こうした矛盾や困難に対して、この本で議論されているような支援の現場における「正当性のある合意」を見出すアプローチは、一つの落とし所になる可能性を持っていると感じています。下手なアンケート調査を設計してありもしない変化を吹聴するのではなく、評価や議論を頭から否定して現状維持に居直るのでもなく、真摯に活動の中で、支援者と被支援者の間で何が起こっているのかを言語化し「良い活動」「良い支援」を見出していくことができるようになるはずです。

それはつまり、自分たちの活動の成果・アウトカムが何かや、それが確かに起こっている変化なのかといったことを見極めるために、定量調査あるいは定性調査の二者択一だけではなく、日々の活動やその振り返りの中で(例えば対人支援におけるケース会議の中で)スタッフ同士で話す言葉や方法論になる、と感じます。

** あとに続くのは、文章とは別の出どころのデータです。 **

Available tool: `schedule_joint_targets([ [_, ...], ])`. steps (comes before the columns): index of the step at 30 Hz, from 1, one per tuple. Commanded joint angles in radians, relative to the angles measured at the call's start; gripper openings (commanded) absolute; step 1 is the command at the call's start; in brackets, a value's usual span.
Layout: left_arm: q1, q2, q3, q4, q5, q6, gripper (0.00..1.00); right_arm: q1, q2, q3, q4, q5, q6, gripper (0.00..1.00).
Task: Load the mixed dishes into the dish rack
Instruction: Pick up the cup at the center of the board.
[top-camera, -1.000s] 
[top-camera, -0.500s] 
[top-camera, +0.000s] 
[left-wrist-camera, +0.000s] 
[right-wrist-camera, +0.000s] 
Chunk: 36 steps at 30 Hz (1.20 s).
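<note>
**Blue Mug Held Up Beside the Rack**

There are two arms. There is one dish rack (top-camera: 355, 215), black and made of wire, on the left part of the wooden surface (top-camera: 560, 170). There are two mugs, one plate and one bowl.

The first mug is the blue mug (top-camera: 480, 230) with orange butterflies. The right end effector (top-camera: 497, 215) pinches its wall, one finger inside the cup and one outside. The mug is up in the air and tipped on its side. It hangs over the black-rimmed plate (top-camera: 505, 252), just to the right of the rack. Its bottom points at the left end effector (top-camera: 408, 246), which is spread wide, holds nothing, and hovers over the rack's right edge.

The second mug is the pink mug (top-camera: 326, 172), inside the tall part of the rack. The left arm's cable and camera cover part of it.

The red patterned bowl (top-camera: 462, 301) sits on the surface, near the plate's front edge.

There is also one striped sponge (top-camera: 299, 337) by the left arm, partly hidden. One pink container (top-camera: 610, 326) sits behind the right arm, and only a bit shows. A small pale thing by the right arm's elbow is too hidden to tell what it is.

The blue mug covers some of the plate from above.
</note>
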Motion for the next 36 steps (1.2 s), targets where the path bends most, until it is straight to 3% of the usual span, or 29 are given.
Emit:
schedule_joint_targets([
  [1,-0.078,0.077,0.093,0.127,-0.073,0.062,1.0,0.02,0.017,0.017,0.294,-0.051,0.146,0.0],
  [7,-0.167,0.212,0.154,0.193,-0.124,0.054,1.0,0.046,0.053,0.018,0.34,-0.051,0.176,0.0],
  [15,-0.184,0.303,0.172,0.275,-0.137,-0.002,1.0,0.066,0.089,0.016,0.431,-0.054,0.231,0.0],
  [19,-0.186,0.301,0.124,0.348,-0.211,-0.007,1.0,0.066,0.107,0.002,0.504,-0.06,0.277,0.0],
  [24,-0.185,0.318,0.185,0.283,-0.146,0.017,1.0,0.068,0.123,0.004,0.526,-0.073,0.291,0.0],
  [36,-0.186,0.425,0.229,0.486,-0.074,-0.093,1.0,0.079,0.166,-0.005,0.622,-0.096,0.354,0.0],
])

その意味で本書は、対人支援における(狭い意味での対人支援だけでなく、市民の「参加」を伴う幅広い活動に適用可能だと感じます)実践とその言語化を結びつけるための豊富な材料を提供してくれる本といえるでしょう。

ぜひ多くの人に読んでいただき、現場での実践に繋げる方法について議論していきたいです。

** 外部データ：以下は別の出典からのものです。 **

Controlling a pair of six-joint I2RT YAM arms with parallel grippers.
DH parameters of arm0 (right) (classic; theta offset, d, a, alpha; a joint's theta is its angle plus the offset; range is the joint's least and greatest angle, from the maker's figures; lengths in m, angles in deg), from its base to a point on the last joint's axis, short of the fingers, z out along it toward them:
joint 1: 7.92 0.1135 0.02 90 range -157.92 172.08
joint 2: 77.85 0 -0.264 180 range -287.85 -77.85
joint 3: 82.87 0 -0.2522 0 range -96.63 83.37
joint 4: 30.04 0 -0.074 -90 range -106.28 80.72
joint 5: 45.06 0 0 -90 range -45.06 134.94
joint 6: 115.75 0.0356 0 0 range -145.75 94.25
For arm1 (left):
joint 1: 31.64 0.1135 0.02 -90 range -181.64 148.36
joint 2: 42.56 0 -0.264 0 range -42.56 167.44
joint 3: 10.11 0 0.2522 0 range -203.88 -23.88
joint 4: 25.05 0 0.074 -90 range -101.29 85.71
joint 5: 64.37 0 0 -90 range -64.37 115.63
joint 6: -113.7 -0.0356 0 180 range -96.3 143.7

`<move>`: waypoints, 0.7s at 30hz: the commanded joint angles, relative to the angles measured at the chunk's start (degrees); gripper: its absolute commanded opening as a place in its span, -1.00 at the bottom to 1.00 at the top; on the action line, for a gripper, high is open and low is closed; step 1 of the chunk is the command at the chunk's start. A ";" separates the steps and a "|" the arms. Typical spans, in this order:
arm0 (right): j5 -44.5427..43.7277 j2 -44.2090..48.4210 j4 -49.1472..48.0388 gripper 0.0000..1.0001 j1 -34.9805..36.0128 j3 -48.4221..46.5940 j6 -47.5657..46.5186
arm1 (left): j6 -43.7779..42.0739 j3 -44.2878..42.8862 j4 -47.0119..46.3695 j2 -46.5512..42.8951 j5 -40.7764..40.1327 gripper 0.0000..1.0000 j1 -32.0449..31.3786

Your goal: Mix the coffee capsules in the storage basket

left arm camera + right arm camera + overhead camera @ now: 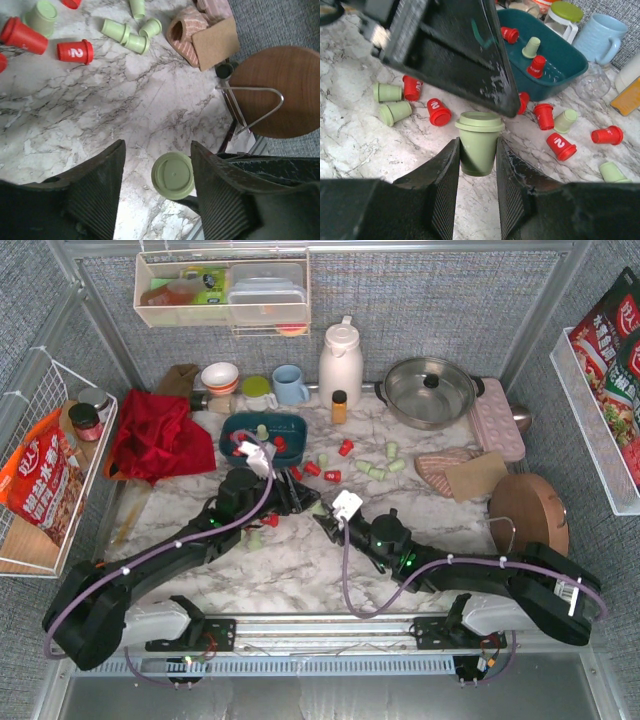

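Note:
My right gripper (477, 146) is shut on a pale green coffee capsule (479, 144) and holds it upright above the marble. My left gripper (157, 151) is open around the same capsule (173, 175), seen lid-on. Its right finger is close against the lid and a gap shows on the left. In the top view both grippers meet at the table's middle (318, 508). The dark teal storage basket (560, 59) holds a few red and green capsules (536, 66). Several more capsules (74, 51) lie loose on the table near the basket (232, 426).
A red cloth (155, 435) lies left of the basket. Behind it stand a blue mug (290, 383), a white jug (340, 360), a small orange bottle (339, 406) and a steel pot (430, 390). A round wooden board (528, 512) and a striped mitt (445, 465) lie at the right.

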 commanded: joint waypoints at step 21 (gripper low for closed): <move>-8.43 1.50 -5.05 -0.38 -0.27 1.41 -3.11 | -1.53 -3.15 -4.33 7.25 7.86 0.19 -2.81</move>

『人間科学におけるエヴィデンスとは何か』を読んだ方にオススメの本

最後に本書を読んだ方や興味を持った方にオススメの本をご紹介します。

榊原 哲也『医療ケアを問いなおす』

『人間科学におけるエヴィデンスとは何か』の中でも伝統的に看護の分野において現象学の視点が取り入れられてきたことが触れられていますが、「疾患」を患者の目線における「病の経験」として捉え、ケアを行うという医療・看護の実践における現象学的アプローチについて解説する本です。

谷岡一郎『データはウソをつく―科学的な社会調査の方法』

「社会調査」のウソ』で有名な谷岡さんがちくまプリマー新書から出版している本。『「社会調査」のウソ』がメディアや学者、種々の団体から発表されている実際の社会調査事例をもとにその誤りを見出すことに重きが置かれているのに対して、本書では社会調査を企画する側の視点として、自分たちが「ウソ」を作り出すことにならないために、社会調査を企画・実施する際に気をつけなければことをわかりやすく解説してくれます。

ジェリー・Z・ミュラー、松本裕(訳)『測りすぎ――なぜパフォーマンス評価は失敗するのか?』

書評の中で定量評価への偏重の弊害について触れましたが、プログラム評価が失敗に陥るメカニズムを丁寧に解説した上で、健全に活用していくための視点を提供してくれます。

岸政彦、北田暁大、筒井淳也、稲葉 振一郎『社会学はどこから来てどこへいくのか』

定量調査・定性調査や理論研究など多様な視点から社会学という学問の発展の経緯や現状について4人の社会学者が対談形式で語る本です。『人間科学におけるエヴィデンスとは何か』で扱われていた「人間科学」と重複する部分と異なる部分の両方を持つ社会学という分野についての本ですが、学問と実践の関係を考える上で示唆に富む本です。

最後までお読みいただきありがとうございました。